The study shows that uNGAL could be most useful when an emergency physician lacks a patient’s full medical history or when sCr is in the middle range, according to Nickolas. The baseline sCr for many patients in the ED is unknown, making a patient’s elevated sCr difficult to interpret in that setting. This could make uNGAL useful for triaging patients more quickly. “Physicians in the ED need to know whether or not the patient needs to be hospitalized and where in the hospital that patient should go,” Nickolas said. “uNGAL can be a useful adjudication method to help understand how patients should be treated.”

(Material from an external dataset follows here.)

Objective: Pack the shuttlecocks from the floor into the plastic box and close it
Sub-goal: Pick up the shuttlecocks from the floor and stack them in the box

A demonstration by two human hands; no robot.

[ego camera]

While sCr level at presentation and the ratio of presenting-to-baseline sCr highly detected iAKI patients, presenting sCr could not predict iAKI when in the middle tertile of its range. “Furthermore, only 64.5% of patients had documented baseline sCr values at the time of presentation to the ED, highlighting the difficulties of interpreting single measurements of sCr in triage,” the authors wrote.
More studies are needed to demonstrate how earlier diagnosis of AKI would affect outcomes. In most cases, there is no quick fix for AKI, noted John Lieske, MD, a professor of medicine and director of the Mayo Clinic Renal Testing Laboratory. “Unfortunately, we do not have a magic bullet right now for AKI,” Lieske said. “We don’t have a drug or intervention that once patients have a low level of kidney injury, we can just turn that around. That’s where people are struggling right now for what the exact role for these new markers will be.” Lieske was not associated with the study.
According to Nickolas, the study shows the potential of uNGAL to make sure patients get the right level of care. “If someone had an elevated creatinine and a high urinary NGAL, you probably would check urine output, perform an ultrasound, and admit that patient to the intensive care unit,” he said. “On the other hand, a patient with elevated creatinine and a low urinary NGAL probably doesn’t need to be admitted to a higher level of care.”
Nickolas also believes that uNGAL will prove useful in assessing therapies for AKI. “We do not have any medications right now that have been shown to be effective in treating AKI. And we feel that’s because we’re detecting it too late,” he said. “We think that the next step for urinary NGAL and the other biomarkers considered in this study is using them to detect early AKI and then evaluating what interventions really work.”
Columbia University and Cincinnati Children’s Hospital have licensed uNGAL to Abbott for use in the diagnosis of AKI, and Nickolas has served as a consultant with Abbott.